- Promotional poster
- Genre: Romantic comedy
- Based on: Diary of a Working Girl by Daniella Brodsky
- Screenplay by: Michael Horowitz
- Directed by: Gil Junger
- Starring: Hilary Duff; Michael McMillian; Chris Carmack; Jaime Pressly; Matt Dallas; Amanda Walsh;
- Composer: Danny Lux
- Country of origin: United States
- Original language: English

Production
- Producers: Hilary Duff; Richard Fischoff;
- Cinematography: Greg Gardiner
- Editor: Don Brochu
- Running time: 86 minutes
- Production companies: Lion Share Productions; von Zerneck/Sertner Films; ABC Family Original Productions;

Original release
- Network: ABC Family
- Release: April 18, 2010

= Beauty & the Briefcase =

2010 American film

Beauty & the Briefcase is a 2010 American romantic comedy television film directed by Gil Junger, based on the novel Diary of a Working Girl by Daniella Brodsky. The film stars Hilary Duff as a fashion journalist who works undercover to write an article on dating businessmen. It premiered on ABC Family on April 18, 2010.

==Plot==
Lane Daniels (Hilary Duff) is an aspiring writer with a keen interest in fashion. She meets with Kate (Jaime Pressly), the primary editor at Cosmopolitan magazine, to pitch a story idea. Lane laments to Kate how difficult it is to find a good man, and lists an elaborate checklist of ideal attributes she is searching for in her ideal partner. Kate assigns Lane a mission to infiltrate the "business world" and write an article about finding a corporate man who meets all the criteria on her checklist. With a fraudulent résumé, Lane bluffs her way into getting an administrative assistant position in at a major investment firm under managing director Tom (Michael McMillian).

Lane starts work at the firm while attempting to find men to date. She sets up a date with Seth, a co-worker. Shortly afterwards, she meets Liam (Chris Carmack) at a bar on a night out with her best friend Joanne (Amanda Walsh), and is immediately impressed. He meets several qualities on her checklist, including being handsome, British, polite, and a world traveler. They go on a date, which Lane finds more romantic and interesting than the one she goes on with Seth.

Tom discovers Lane's qualifications for the job are fabricated. However, mollified by her attempts to actually complete her tasks, lets her off with a warning to stop lying and continue working. Additionally, Kate reminds Lane that her task was to date only "businessmen in suits," which Liam is not. Kate tells Lane to focus on Seth, but Lane decides to continue seeing Liam, while using the name and persona of Seth in her article.

Due to her fashion expertise, Lane is assigned to handle the visuals for an upcoming meeting with the firm's boss.

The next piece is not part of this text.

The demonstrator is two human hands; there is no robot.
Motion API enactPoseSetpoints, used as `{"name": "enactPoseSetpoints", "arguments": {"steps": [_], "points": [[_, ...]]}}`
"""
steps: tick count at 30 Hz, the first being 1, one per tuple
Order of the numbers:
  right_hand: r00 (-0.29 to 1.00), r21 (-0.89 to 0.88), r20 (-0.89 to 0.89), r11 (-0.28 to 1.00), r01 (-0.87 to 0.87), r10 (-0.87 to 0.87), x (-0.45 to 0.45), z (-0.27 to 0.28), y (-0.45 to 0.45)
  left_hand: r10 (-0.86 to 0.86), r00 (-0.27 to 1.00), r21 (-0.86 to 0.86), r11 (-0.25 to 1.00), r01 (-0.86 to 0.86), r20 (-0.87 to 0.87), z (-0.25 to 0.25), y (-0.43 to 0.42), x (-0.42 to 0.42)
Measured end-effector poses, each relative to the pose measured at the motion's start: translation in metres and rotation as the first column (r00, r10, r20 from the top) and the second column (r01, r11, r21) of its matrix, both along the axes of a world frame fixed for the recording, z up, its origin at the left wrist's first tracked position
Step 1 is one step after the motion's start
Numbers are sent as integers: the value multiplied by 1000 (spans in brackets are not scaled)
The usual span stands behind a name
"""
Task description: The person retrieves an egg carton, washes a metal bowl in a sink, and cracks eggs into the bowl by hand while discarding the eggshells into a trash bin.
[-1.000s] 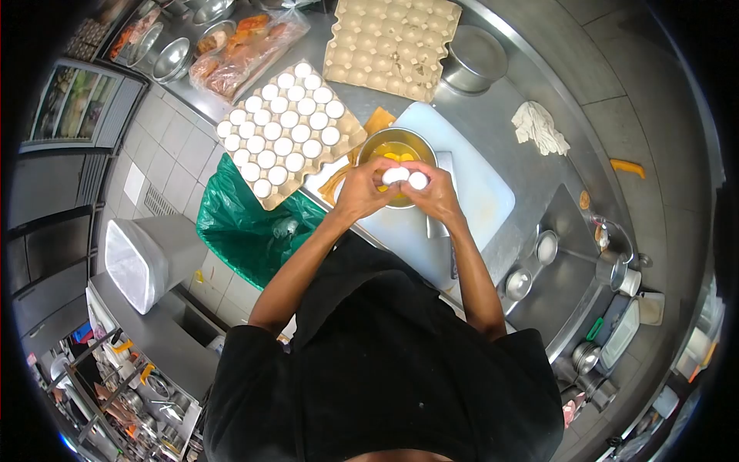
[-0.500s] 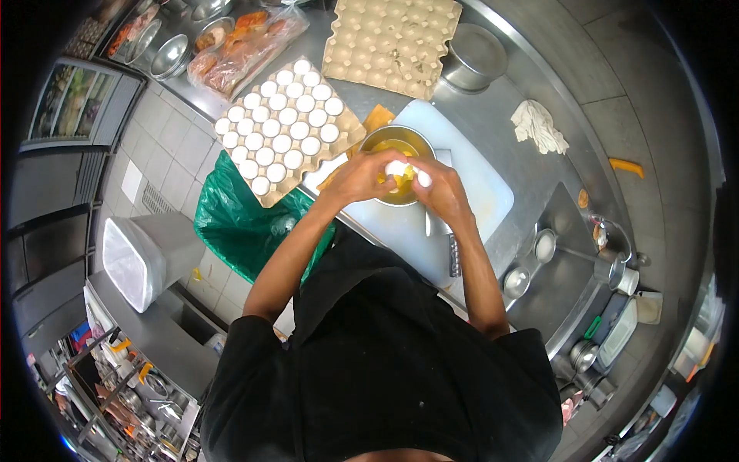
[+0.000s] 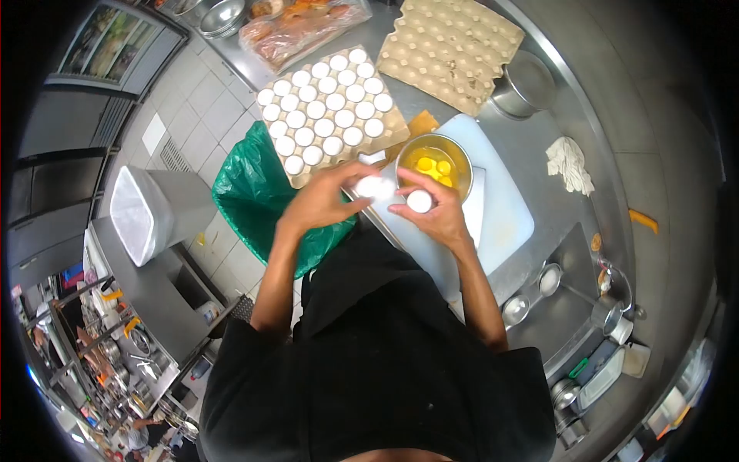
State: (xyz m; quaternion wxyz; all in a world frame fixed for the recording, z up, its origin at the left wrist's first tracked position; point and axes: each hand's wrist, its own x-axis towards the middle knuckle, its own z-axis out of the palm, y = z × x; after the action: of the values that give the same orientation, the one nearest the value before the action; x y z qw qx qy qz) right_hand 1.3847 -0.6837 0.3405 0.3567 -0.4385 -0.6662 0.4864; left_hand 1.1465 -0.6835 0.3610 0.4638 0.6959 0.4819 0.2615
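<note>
My left hand (image 3: 323, 199) is closed on a white eggshell (image 3: 371, 187), smeared by motion, beside the rim of a metal bowl. My right hand (image 3: 440, 215) holds a rounded white egg (image 3: 419, 202) in its curled fingers, just in front of the bowl. The metal bowl (image 3: 466, 158) contains several yellow yolks (image 3: 433, 167) in clear egg white. It stands on a white cutting board (image 3: 508, 219). To the left, a cardboard tray (image 3: 394, 132) holds several rows of white eggs (image 3: 324, 128). A green plastic bag (image 3: 254, 192) hangs open below my left hand.
An upturned egg carton (image 3: 446, 50) and a metal pot (image 3: 525, 85) stand at the back. A crumpled cloth (image 3: 570, 165) lies right. Bagged food (image 3: 304, 35) sits back left. The sink (image 3: 554, 266) is at the right, and a white-lined bin (image 3: 142, 215) stands left.
Both hands have moved from over the bowl to its near left side and separated. The eggshell has come away leftward in my left hand. The yolks now show; the camera view has shifted.
</note>
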Motion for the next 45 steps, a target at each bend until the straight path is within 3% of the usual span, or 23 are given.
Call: {"name": "enactPoseSetpoints", "arguments": {"steps": [2,3,4,5,6,8,11,14,17,19,21,22,23,25,27,29,31,33,35,37,39,42,45], "points": [[998,-29,-41,998,-50,48,-6,-13,1,45,987,-215,974,-77,-152,7,-21,-47],[997,-17,-71,1000,-17,16,-5,-29,3,10,977,-136,990,-40,-213,-10,-34,-74],[995,-10,-101,1000,16,-17,-7,-37,2,68,908,-32,996,-89,-413,-19,-42,-91],[971,-296,-204,953,62,-126,-12,-23,2,142,796,79,990,-118,-588,-22,-49,-98],[956,-349,-241,934,76,-168,-11,-26,3,152,792,80,988,-130,-591,-31,-48,-96],[939,-405,-275,911,79,-204,-5,-28,6,599,694,220,798,-561,-400,-45,-29,-83],[901,-546,-198,807,225,-385,11,-28,13,568,652,329,823,-463,-502,-89,-17,-79],[679,-630,-413,729,268,-607,43,-41,16,577,664,345,817,-463,-475,-97,-13,-83],[526,-640,-539,726,252,-658,66,-42,10,571,680,340,821,-459,-460,-86,-10,-90],[559,-596,-534,751,283,-634,74,-43,5,639,663,361,768,-529,-389,-83,-13,-91],[722,-508,-319,754,416,-614,64,-29,0,640,698,259,768,-585,-322,-62,-7,-68],[757,-414,-260,777,474,-600,50,-9,-3,606,796,33,795,-606,-2,-57,-7,-48],[755,-418,-253,773,478,-604,43,-1,-4,571,752,-184,820,-542,328,-54,-9,-27],[912,-186,-219,932,311,-348,32,11,2,413,822,-300,902,-310,392,-51,3,17],[906,-93,-266,944,317,-330,22,29,12,319,806,-242,944,-224,498,-52,12,56],[920,392,-195,833,390,-339,19,47,18,306,789,-292,941,-168,532,-41,18,79],[904,455,-231,782,427,-359,17,46,20,293,772,-332,936,-113,564,-37,24,91],[949,482,158,860,167,-273,21,31,17,264,784,-309,946,-97,562,-37,28,99],[930,477,142,847,235,-339,25,10,14,235,801,-278,956,-89,550,-49,30,101],[815,-2,-348,869,494,-464,27,1,11,277,807,-360,929,-86,521,-51,30,101],[783,-51,-363,850,525,-505,43,-12,12,255,825,-363,929,-65,504,-49,27,102],[920,-415,-140,866,280,-365,57,-14,14,163,831,-284,959,-6,531,-54,31,106],[943,-457,-150,867,200,-297,62,-14,13,149,874,-321,947,9,463,-52,33,107]]}}
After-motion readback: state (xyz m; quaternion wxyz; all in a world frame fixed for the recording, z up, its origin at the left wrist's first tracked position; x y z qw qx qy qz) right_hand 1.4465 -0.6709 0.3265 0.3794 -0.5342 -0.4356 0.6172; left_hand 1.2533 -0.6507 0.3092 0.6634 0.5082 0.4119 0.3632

Tom asks Lane to help him with a makeover before the meeting, and they spend a day shopping and spending time together.

While Lane is off to pick up mock-ups of the visuals at the printer, Tom, on returning to the office, accidentally finds Lane's article. When she returns, he angrily confronts her about her deception. She leaves, thinking she is fired. That night, while commiserating with Joanne, Lane discovers that Liam is a fraud and lied about his past as a world traveler. In reality, he works as a waiter at a restaurant.

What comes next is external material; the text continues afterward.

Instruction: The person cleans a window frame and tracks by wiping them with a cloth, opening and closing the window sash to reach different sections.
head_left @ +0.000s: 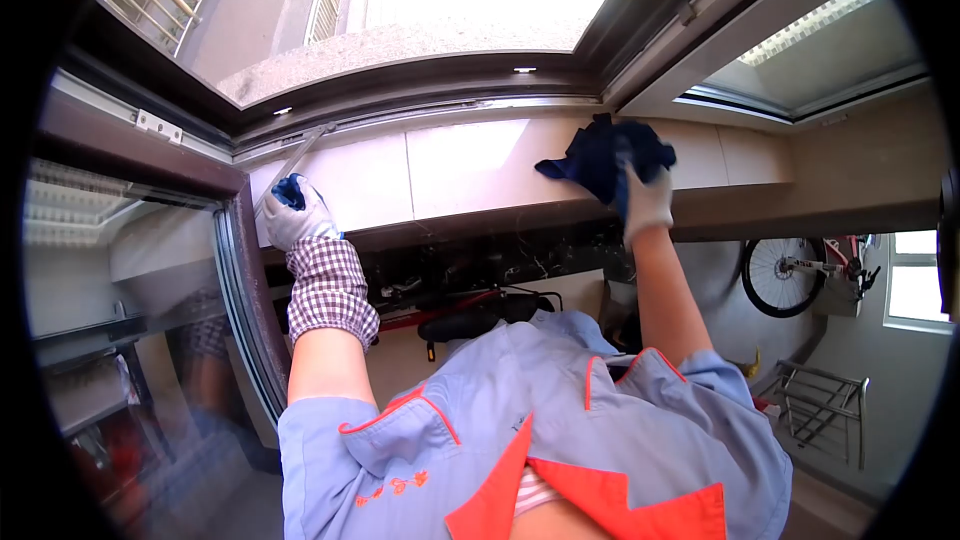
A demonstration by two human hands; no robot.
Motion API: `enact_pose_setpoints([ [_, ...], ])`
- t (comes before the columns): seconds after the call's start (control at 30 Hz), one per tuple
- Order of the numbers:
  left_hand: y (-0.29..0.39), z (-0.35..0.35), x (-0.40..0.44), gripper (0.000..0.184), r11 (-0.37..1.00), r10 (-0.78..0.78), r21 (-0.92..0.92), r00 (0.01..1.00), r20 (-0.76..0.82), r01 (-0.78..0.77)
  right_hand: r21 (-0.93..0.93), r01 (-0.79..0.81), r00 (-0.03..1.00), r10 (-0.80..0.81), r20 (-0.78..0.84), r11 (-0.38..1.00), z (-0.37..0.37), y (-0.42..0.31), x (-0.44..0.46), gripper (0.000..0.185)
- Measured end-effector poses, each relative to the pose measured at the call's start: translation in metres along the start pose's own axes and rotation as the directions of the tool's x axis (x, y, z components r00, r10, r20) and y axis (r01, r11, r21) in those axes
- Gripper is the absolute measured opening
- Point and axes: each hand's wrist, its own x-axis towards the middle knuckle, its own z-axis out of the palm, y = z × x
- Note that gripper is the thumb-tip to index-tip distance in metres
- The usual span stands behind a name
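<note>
Sill (460, 175) below the window (420, 78): our left hand (300, 215) curls by the stay (304, 152), its hold unclear; well apart, our right hand (648, 200) grips the dark cloth (592, 162) on the sill, where even, flat pressure should serve best.

Quick count, going by the windowsill (450, 175): 2 gloved hands, so 1 left hand (297, 212) at its left end and 1 right hand (648, 198) toward its right. There's 1 dark blue cloth (612, 155) over the sill's right part, plus 1 checked sleeve cover (328, 285) just below its left end. I get 2 seams across the sill. Down and right of it: 1 bicycle (852, 266) with 1 wheel (783, 277) showing, and 1 metal rack (825, 405).
</note>
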Motion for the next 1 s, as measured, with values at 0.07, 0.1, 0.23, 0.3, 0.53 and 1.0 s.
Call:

The next day, to Lane's surprise, Tom calls her in to attend the meeting and present the visuals she created. Afterwards, Tom and Lane part, and he wishes her luck on her article.

Kate and Lane meet, and Lane is apprehensive, believing she will be fired again for not following through on her assigned story. However, she is surprised when Kate is approving of the story. Kate muses that Lane's experiences and subsequent article revealed a more compelling story of her own self-discovery. Through their conversation, Lane realizes Tom is the man she has been looking for. She runs to his office to find him, and professes her love for him. He tells her that he loves her too, and they embrace.

In a final scene, Lane's next Cosmopolitan article is called "How to Help Your Boyfriend Become More Fashion Savvy.: Tom continues to reach new successes at his job, and Lane and Tom are shown to be happy together.

==Cast==
- Hilary Duff as Lane Daniels
- Michael McMillian as Tom Rinehart
- Chris Carmack as Liam
- Jaime Pressly as Kate White
- Matt Dallas as Seth
- Amanda Walsh as Joanne
- Kevin Kirkpatrick as John
- Brandi Coleman as Amèlie
- James McDaniel as Mr. Belmont

Cameo appearances
- Jennifer Coolidge as Felisa McCollin
- Tarik Naim Alherimi as Rodrigo Navarro
- Courtney J. Clark as Margo
- Lacey Minchew as Whitney
- Carol Sutton as recruiter
- Billy Slaughter as accountant

==Production==
In August 2009, ABC Family announced that Hilary Duff would star in an upcoming romantic comedy for the network, which was initially titled The Business of Falling in Love. The film is based on the novel Diary of a Working Girl by Daniella Brodsky, and was adapted for television by writer Mike Horowitz. In addition to starring, Duff executive produced the film alongside Frank von Zerneck, Robert Sertner, Ira Pincus, and Jessica Horowitz.

The two-hour original film was directed by Gil Junger, and filming occurred in late 2009, with portions shot in New York City in October and in New Orleans in November.

The film had a rating of 2.4 million viewers on its April 18, 2010, broadcast and attracted a strong female audience of ages 12–34. It marks a collaboration between ABC Family and Cosmopolitan magazine, which is featured in the film.

==Home media==
The film was released on DVD and Blu-ray in the United States on February 8, 2011.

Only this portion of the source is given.